— TASK TO CARRY OUT —
Show every line in the entries below where the word "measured" appears.
● ● ● ● ●
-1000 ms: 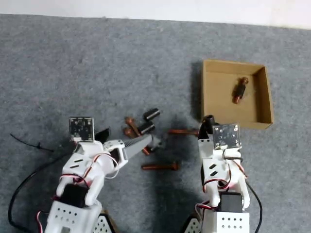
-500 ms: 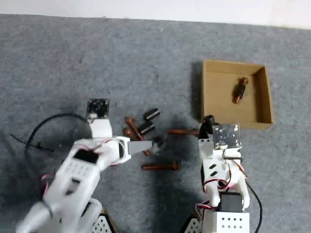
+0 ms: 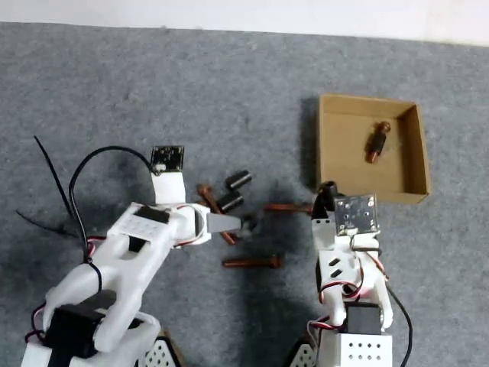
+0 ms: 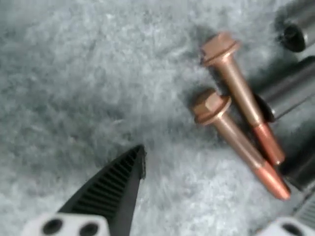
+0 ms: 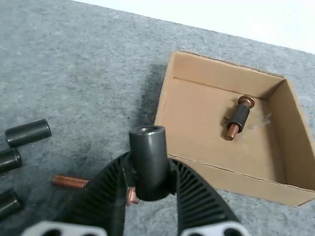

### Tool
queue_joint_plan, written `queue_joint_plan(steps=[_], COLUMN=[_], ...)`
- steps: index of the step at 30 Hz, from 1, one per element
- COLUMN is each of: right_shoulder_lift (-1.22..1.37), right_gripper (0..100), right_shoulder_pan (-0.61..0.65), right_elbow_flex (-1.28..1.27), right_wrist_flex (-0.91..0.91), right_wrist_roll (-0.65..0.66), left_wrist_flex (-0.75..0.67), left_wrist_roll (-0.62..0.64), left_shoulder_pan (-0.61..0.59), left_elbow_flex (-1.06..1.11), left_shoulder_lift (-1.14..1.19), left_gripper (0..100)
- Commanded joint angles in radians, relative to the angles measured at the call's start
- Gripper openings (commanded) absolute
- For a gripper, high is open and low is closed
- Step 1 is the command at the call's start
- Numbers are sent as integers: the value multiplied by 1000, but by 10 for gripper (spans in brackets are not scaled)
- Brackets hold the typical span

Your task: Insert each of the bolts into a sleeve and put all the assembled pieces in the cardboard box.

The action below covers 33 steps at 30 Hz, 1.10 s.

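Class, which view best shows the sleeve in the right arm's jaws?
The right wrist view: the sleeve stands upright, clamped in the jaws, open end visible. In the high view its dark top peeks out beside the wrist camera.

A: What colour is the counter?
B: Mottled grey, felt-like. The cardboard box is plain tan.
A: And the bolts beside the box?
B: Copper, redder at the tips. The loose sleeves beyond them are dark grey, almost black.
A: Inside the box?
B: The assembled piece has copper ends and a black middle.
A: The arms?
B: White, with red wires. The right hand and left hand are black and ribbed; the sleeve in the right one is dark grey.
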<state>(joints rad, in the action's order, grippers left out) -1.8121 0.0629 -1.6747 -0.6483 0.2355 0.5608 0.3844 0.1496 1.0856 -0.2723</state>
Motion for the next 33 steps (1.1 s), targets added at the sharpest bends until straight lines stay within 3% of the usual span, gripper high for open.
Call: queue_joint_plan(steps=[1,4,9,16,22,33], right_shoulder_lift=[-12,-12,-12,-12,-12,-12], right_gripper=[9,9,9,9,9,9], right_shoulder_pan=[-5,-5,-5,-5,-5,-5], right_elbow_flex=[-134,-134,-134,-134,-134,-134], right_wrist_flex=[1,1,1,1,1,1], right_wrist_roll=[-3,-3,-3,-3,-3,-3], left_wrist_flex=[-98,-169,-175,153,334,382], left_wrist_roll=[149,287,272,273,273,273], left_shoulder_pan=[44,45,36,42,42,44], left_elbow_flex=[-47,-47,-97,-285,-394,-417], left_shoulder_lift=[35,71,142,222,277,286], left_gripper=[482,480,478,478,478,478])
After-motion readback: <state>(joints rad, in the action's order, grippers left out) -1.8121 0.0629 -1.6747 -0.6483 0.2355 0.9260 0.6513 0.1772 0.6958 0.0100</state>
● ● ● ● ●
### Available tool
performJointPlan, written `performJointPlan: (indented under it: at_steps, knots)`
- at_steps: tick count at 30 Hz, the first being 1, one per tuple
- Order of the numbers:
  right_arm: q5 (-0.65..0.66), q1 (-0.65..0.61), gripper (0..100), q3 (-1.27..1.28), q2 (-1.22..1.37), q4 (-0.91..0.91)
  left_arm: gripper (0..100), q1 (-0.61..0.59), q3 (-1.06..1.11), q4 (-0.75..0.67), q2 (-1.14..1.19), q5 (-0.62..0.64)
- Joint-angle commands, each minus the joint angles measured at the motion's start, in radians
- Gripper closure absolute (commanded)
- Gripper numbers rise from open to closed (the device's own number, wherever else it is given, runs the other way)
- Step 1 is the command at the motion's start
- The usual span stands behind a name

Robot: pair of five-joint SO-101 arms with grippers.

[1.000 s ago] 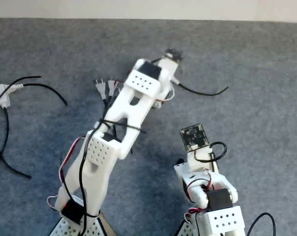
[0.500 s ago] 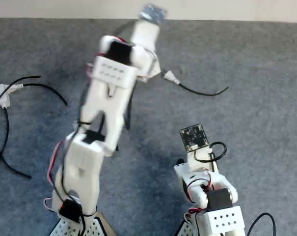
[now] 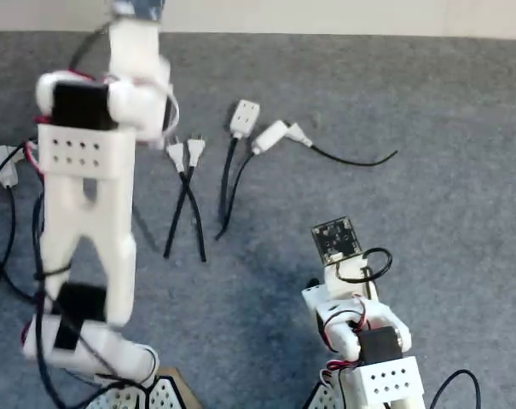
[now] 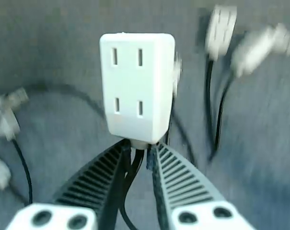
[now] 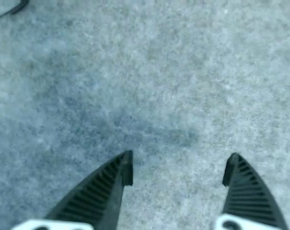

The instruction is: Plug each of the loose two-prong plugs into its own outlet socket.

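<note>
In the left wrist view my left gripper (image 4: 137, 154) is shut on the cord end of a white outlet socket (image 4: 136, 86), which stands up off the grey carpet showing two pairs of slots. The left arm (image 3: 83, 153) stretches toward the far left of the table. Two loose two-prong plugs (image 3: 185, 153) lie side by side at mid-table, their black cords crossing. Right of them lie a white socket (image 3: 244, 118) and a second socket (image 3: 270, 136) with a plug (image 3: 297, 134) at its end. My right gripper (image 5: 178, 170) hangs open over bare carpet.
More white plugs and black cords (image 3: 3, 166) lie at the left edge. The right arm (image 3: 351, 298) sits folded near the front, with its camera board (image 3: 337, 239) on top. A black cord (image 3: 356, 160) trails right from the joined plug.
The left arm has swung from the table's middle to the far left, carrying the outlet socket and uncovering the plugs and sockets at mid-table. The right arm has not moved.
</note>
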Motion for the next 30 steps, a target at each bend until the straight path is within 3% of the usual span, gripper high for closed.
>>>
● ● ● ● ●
— OUTPUT OF THE TASK —
- Commanded joint angles in radians, relative to the angles measured at the call's start
- Joint-angle commands, each minus the joint angles measured at the motion's start, in radians

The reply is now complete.